I have a CUDA kernel that I just ported in OpenCL, and I get different results.

Precisely, the results are identical everywhere on a 100x50x50 3D matrix, except for two columns. Let me summarize :

This what the input looks like (not actually 1 and 0.1)

1 1 1 1 1 0.1 0.1 0.1 0.1 0.1

1 1 1 1 1 0.1 0.1 0.1 0.1 0.1

1 1 1 1 1 0.1 0.1 0.1 0.1 0.1

1 1 1 1 1 0.1 0.1 0.1 0.1 0.1

1 1 1 1 1 0.1 0.1 0.1 0.1 0.1

The output matrix is computed by finite differences (degree 1 in space)

1 1 1 1 X X.0.1 0.1 0.1 0.1

1 1 1 1 X X.0.1 0.1 0.1 0.1

1 1 1 1 X X.0.1 0.1 0.1 0.1

1 1 1 1 X X.0.1 0.1 0.1 0.1

1 1 1 1 X X 0.1 0.1 0.1 0.1

The X are the places where CUDA and OpenCL give different values, about 10^-6 relative error

I tried to change the compilation option (with and without --fast-math, --cl-fast-relaxed-math…), but I always get different results.

The computation involves :

(CUDA <-> OpenCL)

fmaxf <-> max

fminf <-> min

sqrtf <-> sqrt

[], /, +

I wondered if this is a normal behavior. Perhaps the sqrt implementation is different ?

There are multiple sqrt possibilities in OpenCL, which one should I choose to ensure having the same results ?

I read that CUDA implements sqrt by 1/rsqrt, should I do explicitly 1.0f/rsqrt(x) in my OpenCL code ?)

Does it come from the optimizatiojn step ? (involving fmad or something like that)

Does it come from me ? (but this is a simple kernel without any synchronization needs, so translating it in OpenCL is just about a ‘sed’)

Any comment appreciated :)

Thank you !

PS : using CUDA 3.1, driver 256.40

Single precision numbers have only ~6 digits of precision. So 10^-6 relative error is essentially identical.

Yes, obviously, but for an extensive non-regression test, having exactly the same values would be very helpful.

I’m not saying that it has to be the same, I just want to have control on those differences… !

The fact is that, even with disabling all math and other optimizations in both CUDA and OpenCL, I get different values… then if there is actually different implementations of an operator, it is a precious information to have !
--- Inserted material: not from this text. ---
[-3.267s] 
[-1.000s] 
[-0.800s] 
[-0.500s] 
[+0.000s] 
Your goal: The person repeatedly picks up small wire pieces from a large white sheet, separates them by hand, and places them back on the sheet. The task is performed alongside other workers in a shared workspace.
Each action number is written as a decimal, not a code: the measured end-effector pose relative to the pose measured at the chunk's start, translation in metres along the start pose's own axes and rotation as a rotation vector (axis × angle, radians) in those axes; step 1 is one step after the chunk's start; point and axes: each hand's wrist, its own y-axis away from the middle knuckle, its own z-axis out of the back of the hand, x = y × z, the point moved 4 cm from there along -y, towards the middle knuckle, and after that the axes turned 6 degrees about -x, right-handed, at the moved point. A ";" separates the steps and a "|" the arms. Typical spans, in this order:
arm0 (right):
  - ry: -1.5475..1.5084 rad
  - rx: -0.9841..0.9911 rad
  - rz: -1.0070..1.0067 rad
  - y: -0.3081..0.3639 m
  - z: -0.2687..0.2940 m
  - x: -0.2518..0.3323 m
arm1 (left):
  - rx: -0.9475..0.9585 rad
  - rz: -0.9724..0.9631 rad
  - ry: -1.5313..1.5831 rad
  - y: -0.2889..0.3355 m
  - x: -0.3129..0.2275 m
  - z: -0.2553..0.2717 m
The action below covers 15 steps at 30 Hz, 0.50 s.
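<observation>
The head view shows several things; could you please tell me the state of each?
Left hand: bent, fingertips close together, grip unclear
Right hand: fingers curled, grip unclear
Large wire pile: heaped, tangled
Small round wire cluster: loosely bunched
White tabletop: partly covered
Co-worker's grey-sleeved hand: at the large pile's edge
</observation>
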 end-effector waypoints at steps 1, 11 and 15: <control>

Exactly the same result is probably impossible. It’s enough that the compiler optimizes mad differently, or changes like order and you will get different results.

Not sure if opencl supports it, but if you declare all your variables as volatile and use intrinsic add and mul functions to disable mad you may manage to get the same results.